Однажды Анатолий Кузьмич предложил мне перевести пьесу в стихах известного туркменского драматурга Гусейна Мухтарова. Я долго не соглашался, но в конце концов уступил. И теперь ему благодарен. Очевидно, без работы над переводом мухтаровской стихотворной пьесы я бы не смог написать и свою драматическую поэму «Ливень».
Перечитываю письма, присланные Анатолием Тарасенковым мне в Харьков, и вижу его то улыбчивого, то грустного, прикованного к душной квартире тяжелой болезнью.
«…Спасибо за «Крутогорье». Я поэму прочел еще раньше — в июле. Она значительно окрепла, улучшилась. Шлю и Вам скромный подарочек в ответ… Работайте хорошо и энергично!..
Я живу плохо, в марте у меня был второй инфаркт.

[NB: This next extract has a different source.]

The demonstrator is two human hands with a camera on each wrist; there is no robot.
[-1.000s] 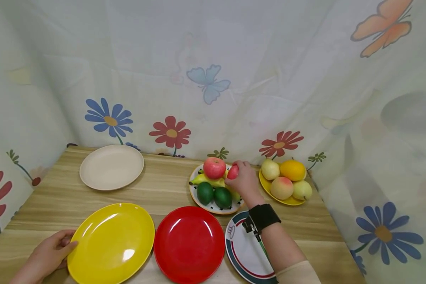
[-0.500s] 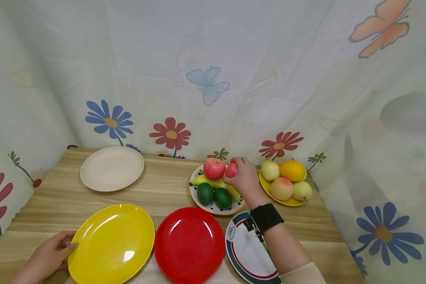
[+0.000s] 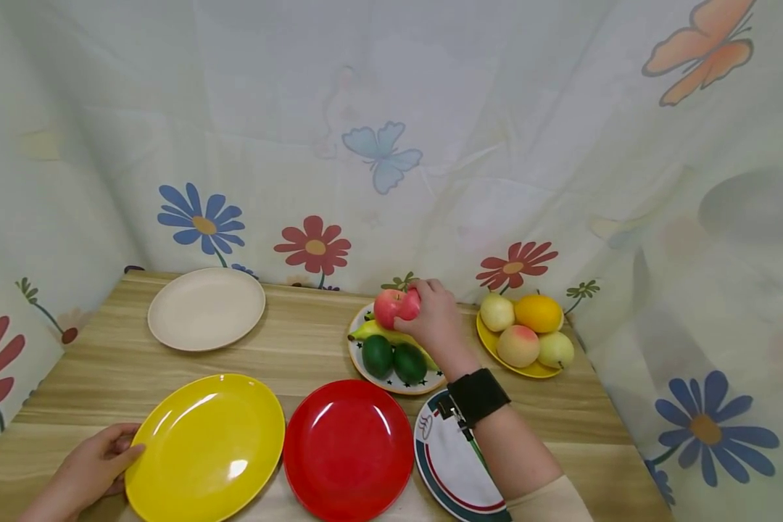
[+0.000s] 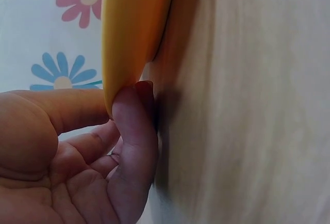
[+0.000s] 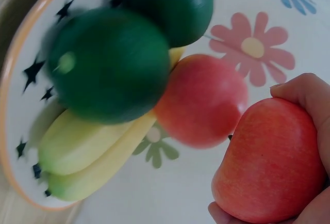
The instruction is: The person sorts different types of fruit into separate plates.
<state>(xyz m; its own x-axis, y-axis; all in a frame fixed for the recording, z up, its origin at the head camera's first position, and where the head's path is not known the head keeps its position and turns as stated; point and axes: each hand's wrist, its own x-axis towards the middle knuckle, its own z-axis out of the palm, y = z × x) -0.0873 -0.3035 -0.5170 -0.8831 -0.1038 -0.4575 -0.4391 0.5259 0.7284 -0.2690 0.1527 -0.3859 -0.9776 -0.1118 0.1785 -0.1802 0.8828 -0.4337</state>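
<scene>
My left hand (image 3: 91, 467) pinches the rim of a large yellow plate (image 3: 205, 446) at the front left; in the left wrist view its thumb and fingers sit on either side of the edge. My right hand (image 3: 433, 326) grips a red apple (image 5: 270, 162) above the star-patterned plate (image 3: 359, 362). Right beside it, a second red apple (image 3: 388, 309) sits on yellow bananas (image 5: 93, 146). Two dark green avocados (image 3: 378, 356) lie at the near side of that plate. The held apple partly covers the second apple in the head view.
A red plate (image 3: 349, 449) lies right of the yellow one, then a white plate with a green rim (image 3: 444, 475), partly under my right forearm. A beige plate (image 3: 206, 308) is at the back left. A small yellow plate (image 3: 528, 372) at the back right bears several fruits.
My right hand has moved left with the apple, from over the right part of the fruit plate to beside the other apple. The left hand has stayed on the yellow plate.
</scene>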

Я теперь обинвалидился. Нигде не работаю и не смогу впредь работать. Сижу дома, порчу бумагу. Когда будете в Москве — обязательно навестите меня… жду»…
Его «скромный подарочек» мне очень понравился: это была тоненькая книжка в издательстве «Знание» о творчестве Михаила Исаковского.

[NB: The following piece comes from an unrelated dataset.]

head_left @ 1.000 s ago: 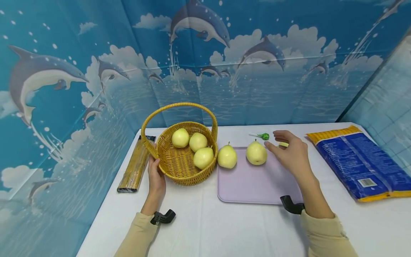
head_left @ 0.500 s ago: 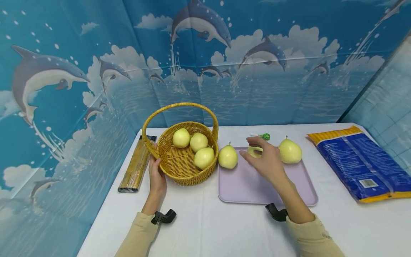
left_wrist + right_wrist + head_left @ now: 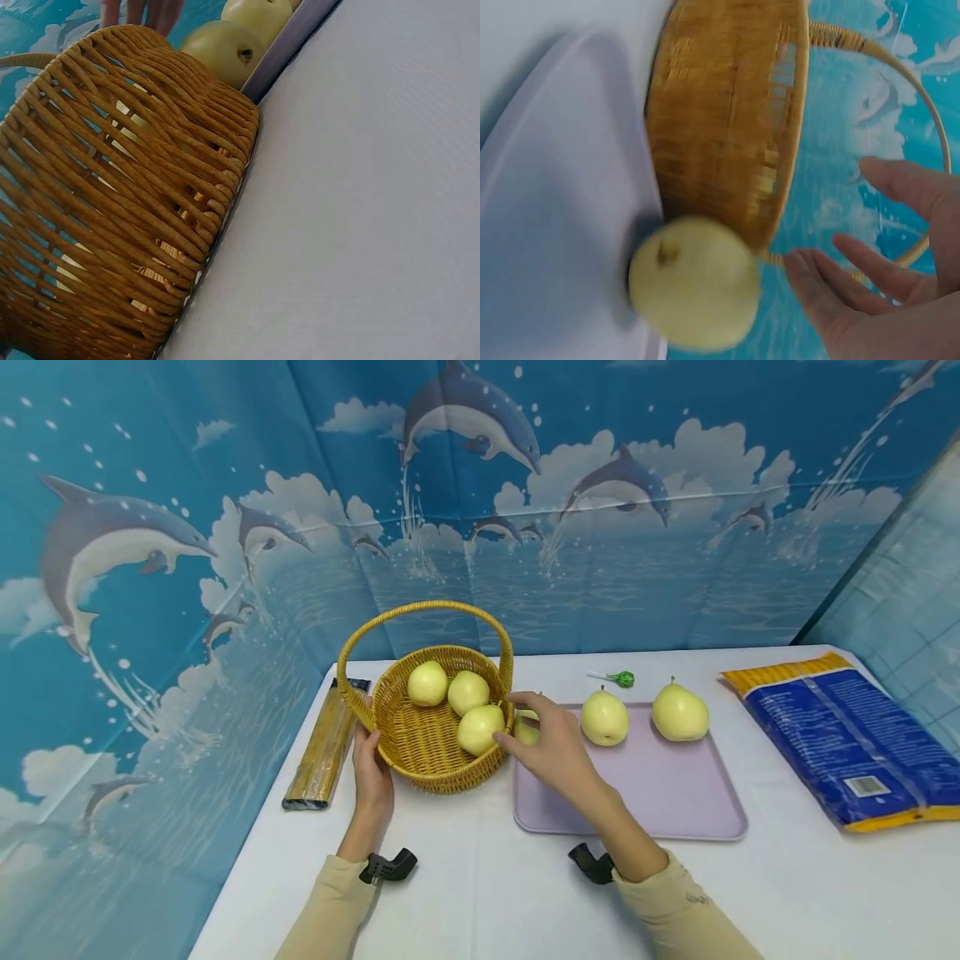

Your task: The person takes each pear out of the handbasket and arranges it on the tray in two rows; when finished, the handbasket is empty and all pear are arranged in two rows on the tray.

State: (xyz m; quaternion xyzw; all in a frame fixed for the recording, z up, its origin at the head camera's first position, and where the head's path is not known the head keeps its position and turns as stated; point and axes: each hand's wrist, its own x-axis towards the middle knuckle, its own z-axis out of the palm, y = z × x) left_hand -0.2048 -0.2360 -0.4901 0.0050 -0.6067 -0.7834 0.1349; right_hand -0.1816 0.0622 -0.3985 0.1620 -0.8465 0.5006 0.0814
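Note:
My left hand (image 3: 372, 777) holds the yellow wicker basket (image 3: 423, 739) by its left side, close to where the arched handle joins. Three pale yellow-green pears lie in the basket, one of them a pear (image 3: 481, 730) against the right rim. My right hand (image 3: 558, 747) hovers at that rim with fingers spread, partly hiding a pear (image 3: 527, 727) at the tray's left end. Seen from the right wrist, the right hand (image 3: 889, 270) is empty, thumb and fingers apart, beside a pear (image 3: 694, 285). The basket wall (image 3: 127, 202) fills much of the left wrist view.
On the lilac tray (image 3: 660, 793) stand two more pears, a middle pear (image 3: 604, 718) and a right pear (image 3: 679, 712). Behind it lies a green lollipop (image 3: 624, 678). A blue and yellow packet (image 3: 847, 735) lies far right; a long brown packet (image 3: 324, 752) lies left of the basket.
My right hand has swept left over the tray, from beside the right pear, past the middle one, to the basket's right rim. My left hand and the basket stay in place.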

«…Рад, что вы работаете упорно. Секретарство тоже пойдет на пользу. Здоровье же берегите как следует. Нет вещи важнее. Я уж убедился в этом! Горько!
У меня есть просьба: не согласитесь ли Вы поискать мне некоторые старые сборники русских стихов, вышедшие на Украине?..»
Даже тяжело больной, он не мог забыть своей страсти к книгам, продолжал расширять свою огромную библиотеку. А болезнь и не думала отпускать его из цепких объятий.
«…Рад был получить от Вас письмецо. Я болен. Лежу на кровати. Снова сердце шалит, врачи велели 10 дней провести в полном покое. Книга моя еще не вышла, проходит стадию сверки. Хорошо, если выйдет в сентябре. Летом я написал несколько статей об Асееве, Гурамишвили и др. Начал большую работу, — издаю Бунина в большой серии б-ки поэта. Вот, видимо, переутомился и слег. Много работы и в Моек, пре–зидиуме Союза, куда меня избрали весной… Так идет моя жизнь…
Пожалуйста, укрепите здоровье за лето, а зимой напишите что–нибудь очень хорошее. Ладно?..»
Эти добрые строки, пожалуй, лучше всего характеризуют Анатолия Кузьмича: сам тяжело больной, вечно перегруженный работой, он беспокоился о здоровье других, думал об их творчестве. Приписка: «Простите за почерк — пишу лежа…»
Потом он выслал мне свою последнюю книгу, вышедшую в «Советском писателе». Название ее говорило не только о тех, творчеству кого она была посвящена, но и о самом авторе: «Сила утверждения». Да, у этого смертельно больного человека была большая сила утверждения. Его книга состояла из литературных портретов Михаила Исаковского, Александра Твардовского, Николая Тихонова, Леонида Леонова, Всеволода Вишневского, Петра Павленко, Веры Инбер, Константина Симонова и других. Нельзя не согласиться с Анатолием Тарасенковым, когда он вступает в полемику с критиком Марком Щегловым по поводу леоновского «Русского леса». Но теперь, через пятнадцать лет после выхода книги, мы можем сказать, что и сам Тарасенков иногда бывал несправедлив, излишне «придирчив» к Леониду Леонову, как и к Владимиру Луговскому, Петрусю Бровке и Анатолию Софронову. Взяв отдельные строки из стихов, он обвинял их авторов в риторичности.